UsartMapping picks the AFIO remap and selects which physical pins carry TX / RX. Available mappings are codegen’d per chip — check the generated UsartMapping enum in tinyboot-ch32, and cross-reference against the USART / AFIO sections of your chip’s datasheet for the pin assignments.

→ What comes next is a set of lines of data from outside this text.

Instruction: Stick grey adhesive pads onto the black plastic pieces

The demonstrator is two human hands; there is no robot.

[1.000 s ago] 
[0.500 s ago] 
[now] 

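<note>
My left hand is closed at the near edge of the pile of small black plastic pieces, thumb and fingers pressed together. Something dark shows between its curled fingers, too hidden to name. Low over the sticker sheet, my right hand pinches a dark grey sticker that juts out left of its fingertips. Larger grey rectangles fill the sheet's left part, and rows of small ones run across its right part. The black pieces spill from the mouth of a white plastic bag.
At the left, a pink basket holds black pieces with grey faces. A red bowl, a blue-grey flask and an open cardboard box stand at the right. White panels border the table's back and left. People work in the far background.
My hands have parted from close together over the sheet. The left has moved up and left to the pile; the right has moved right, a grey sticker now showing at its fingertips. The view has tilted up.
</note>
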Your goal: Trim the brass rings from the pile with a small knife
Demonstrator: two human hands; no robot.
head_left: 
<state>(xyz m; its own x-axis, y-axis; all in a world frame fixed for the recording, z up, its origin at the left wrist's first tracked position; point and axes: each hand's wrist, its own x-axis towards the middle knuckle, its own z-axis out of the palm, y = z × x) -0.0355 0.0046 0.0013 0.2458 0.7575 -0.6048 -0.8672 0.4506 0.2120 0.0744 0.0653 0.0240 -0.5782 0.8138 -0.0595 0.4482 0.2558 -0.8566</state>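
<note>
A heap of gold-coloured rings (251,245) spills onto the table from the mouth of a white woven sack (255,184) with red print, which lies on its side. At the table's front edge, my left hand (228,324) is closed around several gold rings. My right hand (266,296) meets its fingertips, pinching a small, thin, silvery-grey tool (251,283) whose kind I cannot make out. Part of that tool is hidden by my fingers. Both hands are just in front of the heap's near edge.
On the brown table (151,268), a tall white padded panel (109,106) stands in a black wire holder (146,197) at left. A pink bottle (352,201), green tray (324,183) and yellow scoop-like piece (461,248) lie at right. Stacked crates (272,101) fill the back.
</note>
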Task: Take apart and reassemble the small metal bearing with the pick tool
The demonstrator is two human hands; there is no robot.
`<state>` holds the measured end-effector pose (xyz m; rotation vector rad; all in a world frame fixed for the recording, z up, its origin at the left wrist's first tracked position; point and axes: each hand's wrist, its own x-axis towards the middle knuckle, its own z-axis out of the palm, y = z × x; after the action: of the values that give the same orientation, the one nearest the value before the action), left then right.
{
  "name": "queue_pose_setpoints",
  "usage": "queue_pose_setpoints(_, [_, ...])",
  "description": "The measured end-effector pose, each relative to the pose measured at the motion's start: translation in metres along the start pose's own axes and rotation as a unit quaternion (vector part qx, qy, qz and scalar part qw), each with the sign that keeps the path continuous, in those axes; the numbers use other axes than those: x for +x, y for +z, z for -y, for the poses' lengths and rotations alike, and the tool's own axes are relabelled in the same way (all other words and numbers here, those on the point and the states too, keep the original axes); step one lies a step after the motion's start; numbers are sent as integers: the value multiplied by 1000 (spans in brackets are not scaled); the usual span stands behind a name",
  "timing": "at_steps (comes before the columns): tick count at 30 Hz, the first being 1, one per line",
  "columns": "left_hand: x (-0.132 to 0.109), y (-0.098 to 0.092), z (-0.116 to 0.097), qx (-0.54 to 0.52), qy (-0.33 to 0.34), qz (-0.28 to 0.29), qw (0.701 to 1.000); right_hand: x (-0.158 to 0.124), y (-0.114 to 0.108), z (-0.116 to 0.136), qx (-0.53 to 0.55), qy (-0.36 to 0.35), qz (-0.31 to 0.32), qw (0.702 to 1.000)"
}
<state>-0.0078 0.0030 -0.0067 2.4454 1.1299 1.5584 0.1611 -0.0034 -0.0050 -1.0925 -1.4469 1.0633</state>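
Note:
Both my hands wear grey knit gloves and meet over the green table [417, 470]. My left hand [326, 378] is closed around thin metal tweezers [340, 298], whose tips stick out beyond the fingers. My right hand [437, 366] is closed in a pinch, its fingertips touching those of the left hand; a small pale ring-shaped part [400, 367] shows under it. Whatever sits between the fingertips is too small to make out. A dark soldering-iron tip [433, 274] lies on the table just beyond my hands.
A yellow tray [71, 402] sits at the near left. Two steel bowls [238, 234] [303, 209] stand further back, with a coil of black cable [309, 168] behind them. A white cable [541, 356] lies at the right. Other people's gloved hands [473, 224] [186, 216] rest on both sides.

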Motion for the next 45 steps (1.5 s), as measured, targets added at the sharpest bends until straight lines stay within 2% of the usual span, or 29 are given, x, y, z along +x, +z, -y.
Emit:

In Duplex::Half, only the TX pin is used; the RX pin of the mapping is unused.

Matching the app side

The app’s USART configuration must match the bootloader’s:

  • Same USART instance (e.g. USART1).
  • Same pins / remap.
  • Same baud rate.
  • Same duplex mode.
  • Same tx_en pin and tx_level (if used).

If any of these differ, the app can still run — but it won’t be able to receive Reset or Info over the bus, so remote bootloader entry won’t work. See the app integration guide for the app-side wiring.

Custom transports

The protocol is transport-agnostic — it just needs a byte-oriented duplex stream. To implement your own (USB CDC, SPI, even a radio link), implement tinyboot_core::traits::Transport, which is just embedded_io::Read + Write. See the porting guide for the trait surface.